─── THE DATA
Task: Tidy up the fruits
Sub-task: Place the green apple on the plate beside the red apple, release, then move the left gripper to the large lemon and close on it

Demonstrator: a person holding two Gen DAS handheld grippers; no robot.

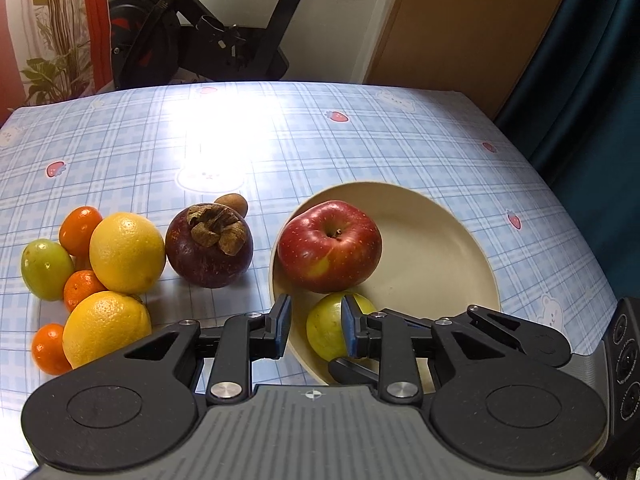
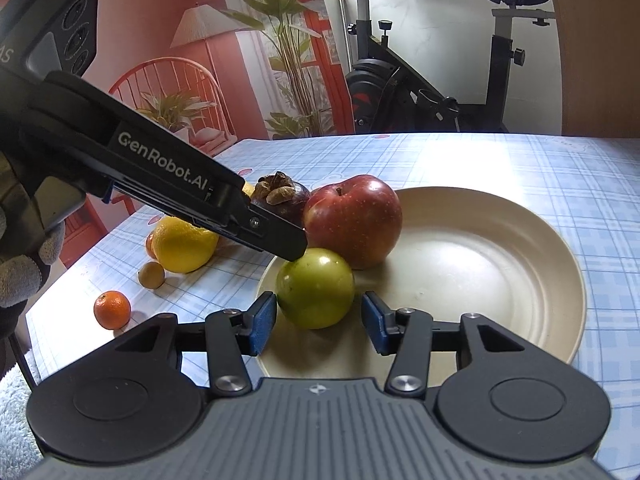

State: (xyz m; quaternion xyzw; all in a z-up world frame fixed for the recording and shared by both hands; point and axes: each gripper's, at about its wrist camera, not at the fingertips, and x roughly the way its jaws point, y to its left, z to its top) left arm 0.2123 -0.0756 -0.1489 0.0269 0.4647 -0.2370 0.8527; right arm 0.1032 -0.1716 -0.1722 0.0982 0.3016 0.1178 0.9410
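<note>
The green fruit (image 2: 316,288) is being left on the plate (image 2: 500,280) at lower centre, touching the apple (image 2: 354,220). The right hand-held gripper (image 2: 320,328) is being held released around it. The left hand-held gripper (image 1: 315,324), clenched on nothing, is being held at its top. A loose fruit on the bench (image 1: 360,140), perhaps the mangosteen (image 1: 208,248), is probably being called for next.

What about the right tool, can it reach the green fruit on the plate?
Probably yes: the green fruit lies just ahead of the right tool, jaws open, though the left tool crowds its top.
</note>
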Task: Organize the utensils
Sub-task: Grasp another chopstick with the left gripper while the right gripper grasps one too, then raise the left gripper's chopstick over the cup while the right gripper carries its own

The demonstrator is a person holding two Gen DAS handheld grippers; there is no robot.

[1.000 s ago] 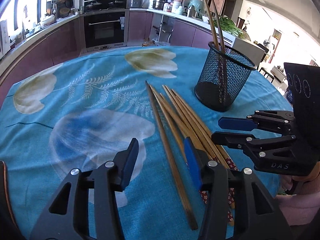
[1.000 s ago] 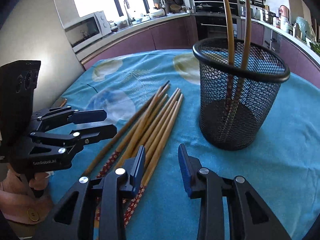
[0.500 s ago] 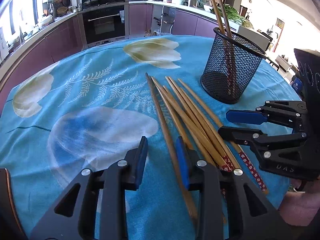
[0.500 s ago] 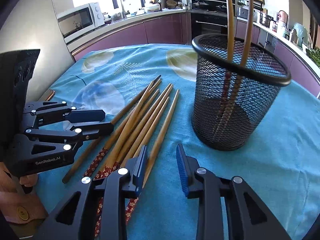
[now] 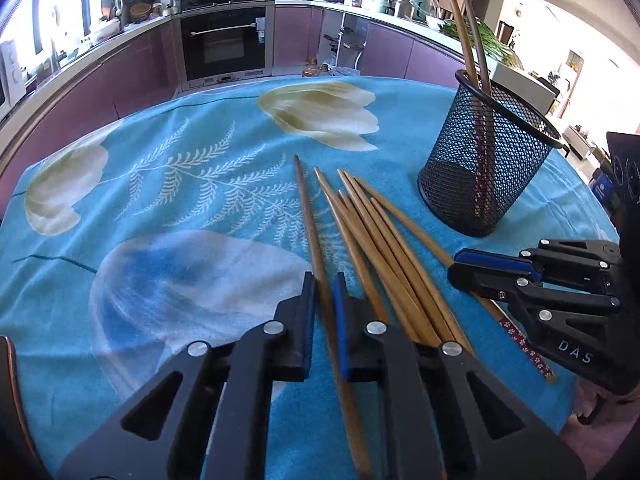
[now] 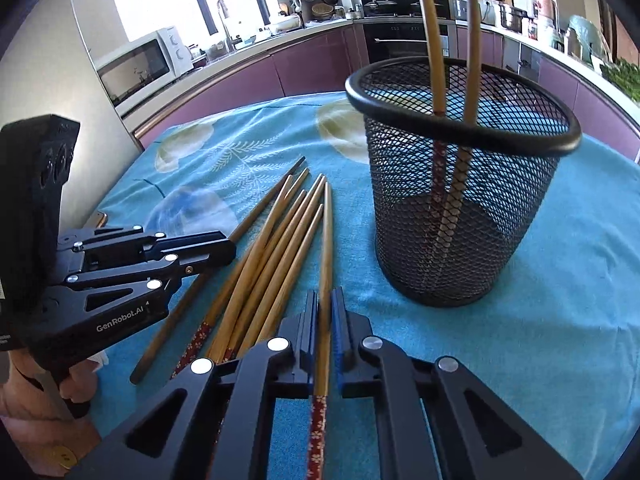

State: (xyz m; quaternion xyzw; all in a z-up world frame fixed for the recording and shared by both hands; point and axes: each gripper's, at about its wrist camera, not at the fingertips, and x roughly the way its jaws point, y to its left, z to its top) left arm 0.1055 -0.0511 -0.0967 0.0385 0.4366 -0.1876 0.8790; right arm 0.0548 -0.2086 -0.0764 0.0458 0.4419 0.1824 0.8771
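Note:
Several wooden chopsticks (image 5: 380, 240) lie fanned on the blue flowered tablecloth (image 5: 180, 200). My left gripper (image 5: 324, 280) is closing tight on the darker, leftmost chopstick (image 5: 308, 208), and the pads press its shaft. My right gripper (image 6: 325, 296) is closing on the rightmost chopstick (image 6: 327, 240), which has a red flowered handle, and grips it mid-shaft. Both chopsticks still rest on the cloth. A black mesh cup (image 6: 460, 220) stands upright just beyond to the right, with two chopsticks in it. Each gripper shows in the other's view: the right gripper (image 5: 456, 268) and the left gripper (image 6: 232, 248).
The round table's far edge meets purple kitchen cabinets with an oven (image 5: 224, 40) and a microwave (image 6: 140, 64). A hand (image 6: 24, 400) holds the left gripper's handle at the near edge. Open cloth lies left of the chopsticks and right of the mesh cup (image 5: 480, 176).
Both grippers have closed from open: the left onto the dark chopstick, the right onto the red-handled one. Both views have shifted slightly forward over the pile.

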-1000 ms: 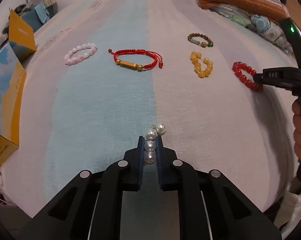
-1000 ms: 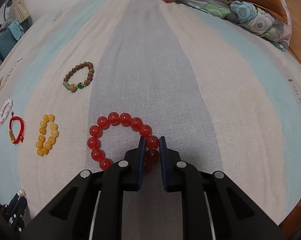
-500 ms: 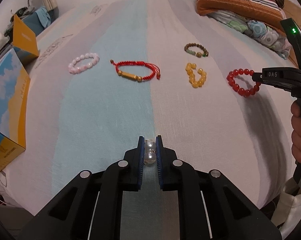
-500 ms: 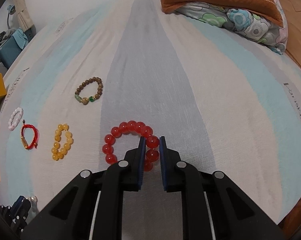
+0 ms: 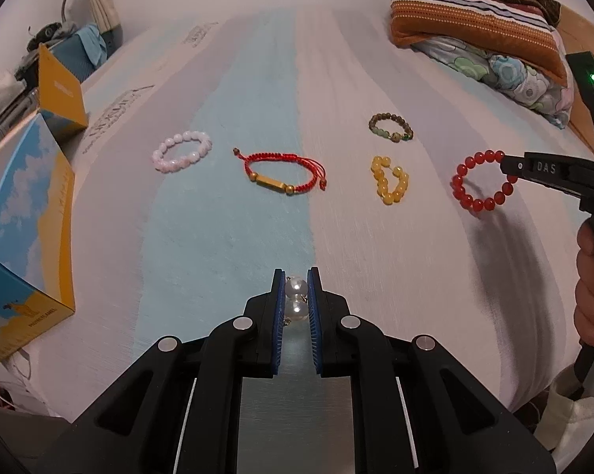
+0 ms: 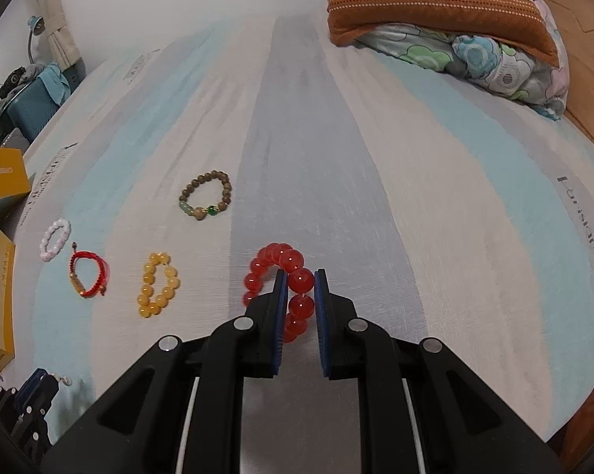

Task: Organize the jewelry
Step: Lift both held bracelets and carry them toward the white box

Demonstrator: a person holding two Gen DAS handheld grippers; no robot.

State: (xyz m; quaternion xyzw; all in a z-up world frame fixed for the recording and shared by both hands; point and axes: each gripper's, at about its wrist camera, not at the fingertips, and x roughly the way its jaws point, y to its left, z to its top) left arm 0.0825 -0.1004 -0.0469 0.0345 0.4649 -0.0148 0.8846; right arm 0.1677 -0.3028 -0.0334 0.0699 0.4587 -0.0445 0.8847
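Both tools have risen off the bed since a second ago: the left tool (image 5: 296, 288) clenched on a pearl piece (image 5: 295, 298), the right tool (image 6: 300, 285) grasping the red bead bracelet (image 6: 278, 272), which hangs clear of the bed (image 5: 225, 237). Carry them steadily and slowly, so neither swings loose

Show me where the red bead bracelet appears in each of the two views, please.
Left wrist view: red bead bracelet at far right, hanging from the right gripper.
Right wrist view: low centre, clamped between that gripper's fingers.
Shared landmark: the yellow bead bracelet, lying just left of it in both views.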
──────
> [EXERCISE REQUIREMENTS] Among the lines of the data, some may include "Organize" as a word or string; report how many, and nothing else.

> [RESULT] 2